Now it's the new book by Bob Woodward with Hillary Rodham Clinton having imaginary conversations with Eleanor Roosevelt. No big deal here, but just another tiny drop in the drip, drip, drip of negative publicity for the Clintons in the past month.
First, there was the legal brief with the notion of the Soldiers and Sailors Act applying to the President. Then came the jury verdict in Little Rock, the report of the Senate Whitewater Committee and the mishandling of the FBI files. Finally, Clinton's close adviser is named as "unindicted co-conspirator" in the new trial involving campaign fund-raising in Arkansas.
The amazing thing is that none of this has put a significant dent in Clinton's lead over Senator Bob Dole. Last week's New York Times/CBS poll had Clinton leading Dole by 20 points. In the ABC-Washington Post poll, Clinton leads Dole by 20 points. In the USA Today/CNN/Gallup survey, Clinton leads Dole by 19 points.
Clinton is leading Dole in the South, especially in Florida, and has an overwhelming lead in California. Clinton's approval rating in the current Gallup poll is 58 percent. Since World War II, every president with better than a 54 percent Gallup approval rating in Mid-June of the election year has won re-election.
Of course, the race will tighten in September and October, but why hasn't there been some narrowing of the gap based on the drum-beat level of recent negative publicity? Frankly, I can't figure it out, but here are some reasons offered by some political observers.
-- Americans don't focus on presidential campaigns until Labor Day.
-- The character issue was ventilated in the 1992 campaign and, thus, there is really nothing to change attitudes from what they have been right along.
-- Whitewater is simply too complicated for general comprehension.
-- Public cynicism about politics and politicians causes people to say "So what else is new?" Today's politics, most people think, is all partisan mud-slinging. People tune it out.
-- Voters care mostly about economy, jobs, education, environment, crime, peace -- especially the economy. Clinton is benefiting directly from good economic news.
-- Clinton has a couple of Ronald Reagan qualities: charm and persuasiveness. He may have even acquired some of Reagan's teflon quality to him. The country is now comfortable with him as president.
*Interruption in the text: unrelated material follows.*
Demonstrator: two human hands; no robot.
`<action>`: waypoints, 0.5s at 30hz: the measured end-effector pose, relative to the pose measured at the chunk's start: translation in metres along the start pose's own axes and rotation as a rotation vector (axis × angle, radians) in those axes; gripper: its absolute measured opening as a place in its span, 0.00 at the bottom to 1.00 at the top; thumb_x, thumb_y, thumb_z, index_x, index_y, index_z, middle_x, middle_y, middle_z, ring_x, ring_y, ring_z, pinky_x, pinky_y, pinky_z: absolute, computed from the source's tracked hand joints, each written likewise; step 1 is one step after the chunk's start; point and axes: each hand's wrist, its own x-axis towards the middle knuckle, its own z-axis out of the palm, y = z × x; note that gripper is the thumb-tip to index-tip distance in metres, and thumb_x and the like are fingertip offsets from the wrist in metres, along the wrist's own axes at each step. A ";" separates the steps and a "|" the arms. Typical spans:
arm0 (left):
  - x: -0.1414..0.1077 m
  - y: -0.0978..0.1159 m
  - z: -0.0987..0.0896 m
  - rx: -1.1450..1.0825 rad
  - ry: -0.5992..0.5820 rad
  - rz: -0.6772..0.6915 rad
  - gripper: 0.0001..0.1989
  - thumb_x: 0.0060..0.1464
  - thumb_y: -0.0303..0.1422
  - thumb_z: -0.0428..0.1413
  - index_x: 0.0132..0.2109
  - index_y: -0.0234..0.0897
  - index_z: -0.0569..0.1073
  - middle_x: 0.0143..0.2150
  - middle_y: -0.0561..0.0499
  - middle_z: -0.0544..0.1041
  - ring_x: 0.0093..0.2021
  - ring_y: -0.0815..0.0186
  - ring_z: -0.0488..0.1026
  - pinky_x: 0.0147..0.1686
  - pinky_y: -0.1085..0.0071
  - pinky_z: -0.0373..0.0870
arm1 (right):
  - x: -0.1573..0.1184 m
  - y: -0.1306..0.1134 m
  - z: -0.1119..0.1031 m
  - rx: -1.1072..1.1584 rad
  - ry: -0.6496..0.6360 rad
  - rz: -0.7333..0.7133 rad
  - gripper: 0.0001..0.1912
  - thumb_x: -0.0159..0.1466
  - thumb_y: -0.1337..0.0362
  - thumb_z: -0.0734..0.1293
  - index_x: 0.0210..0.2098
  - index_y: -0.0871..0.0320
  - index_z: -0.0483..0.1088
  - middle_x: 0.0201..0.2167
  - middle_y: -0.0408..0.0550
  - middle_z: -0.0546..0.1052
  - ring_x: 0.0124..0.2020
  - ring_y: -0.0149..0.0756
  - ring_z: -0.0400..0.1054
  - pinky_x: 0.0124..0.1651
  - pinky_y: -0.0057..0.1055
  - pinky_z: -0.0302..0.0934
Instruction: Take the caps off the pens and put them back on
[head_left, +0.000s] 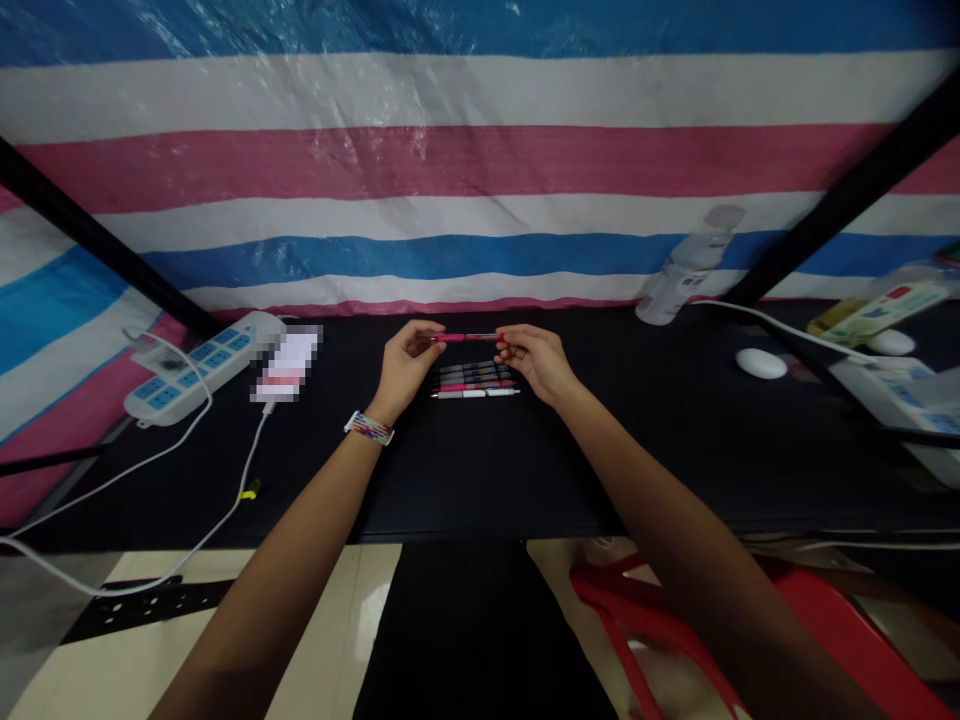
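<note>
On my black table (pixel 480 470), a row of pens (pixel 472 378) is lying close together, roughly parallel, so I am judging that much as settled. One is left out: just beyond the row, my left hand (pixel 409 365) is pinching one end and my right hand (pixel 538 362) the other, holding the pink pen (pixel 471 338) level; whether it is leaving or joining the row, I cannot tell.

One striped sheet (pixel 480 160) is hanging beyond the row, and one red seat (pixel 847 610) is standing nearer me, to its right. Two power strips are lying: a white one (pixel 195 370) left of the row, a cut-off one (pixel 877 395) far right. Two bottles are sitting right of it, a clear bottle (pixel 679 275) and a yellowish bottle (pixel 885 300). One phone (pixel 289 362) is lying left of it, two white ovals (pixel 761 363) right. In the row I am counting at least five pens; the far ones are blurring together.
</note>
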 end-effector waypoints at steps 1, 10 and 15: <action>0.000 0.000 0.000 -0.014 0.009 -0.016 0.11 0.58 0.34 0.70 0.47 0.40 0.82 0.43 0.48 0.85 0.42 0.62 0.82 0.46 0.66 0.78 | 0.000 0.000 0.000 0.011 -0.001 0.000 0.06 0.57 0.65 0.78 0.34 0.58 0.82 0.27 0.47 0.78 0.31 0.36 0.73 0.46 0.41 0.77; -0.002 -0.001 0.000 0.074 -0.053 0.085 0.17 0.59 0.24 0.63 0.53 0.43 0.80 0.46 0.48 0.84 0.48 0.60 0.82 0.49 0.64 0.77 | 0.000 0.002 0.001 0.006 -0.016 -0.009 0.05 0.58 0.66 0.77 0.34 0.57 0.82 0.27 0.47 0.78 0.32 0.37 0.73 0.46 0.42 0.76; -0.005 -0.004 0.004 0.045 -0.071 0.004 0.10 0.68 0.30 0.58 0.52 0.42 0.80 0.36 0.50 0.81 0.38 0.62 0.80 0.42 0.65 0.76 | 0.000 0.003 0.001 -0.002 -0.029 -0.012 0.06 0.58 0.65 0.77 0.35 0.58 0.82 0.27 0.47 0.79 0.33 0.37 0.73 0.46 0.42 0.75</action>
-- Dole can't get started. He is viewed as an aged, Capitol Hill practitioner with no message and no zip. He is stuck with Speaker Newt Gingrich and the perceived excesses of Congress in areas dear to voters hereto: Medicare, Medicaid, education, environment.
-- There may be no negative impact of the bad publicity for the moment. However, over time, many believe there will be a cumulative impact that could take its toll.
The Republicans are betting that Clinton will self-destruct and that Dole will win simply because he is standing there. This is a gamble. Everything in a presidential election year is a gamble.
Clinton knows his lead will narrow, but has to worry that further adverse publicity will put him in some part of a political free-fall. There are other tension points out there. The Special Counsel, Kenneth Starr, is still in pursuit of the Whitewater matter and hopes to "flip" any secondary defendants into testifying against higher-ups.
Starr now has the FBI file matter under his wing. The House of Representatives has its own investigation of the handling of the FBI files. The FBI file story is at the beginning, not the end.
Dole desperately needs a theme. He meanders from tinkering with the abortion plank to saying that smoking isn't addictive. Next it's don't teach the children of illegal aliens in our public schools. Dole has not offered the people a positive reason to vote for him.
Dole seems to be gambling that Clinton's self-destruction and a bloody attack campaign in September and October will do the job. It's a risky crap shoot to get to the White House.
~Tom Eagleton of St. Louis is a former U.S. senator from Missouri.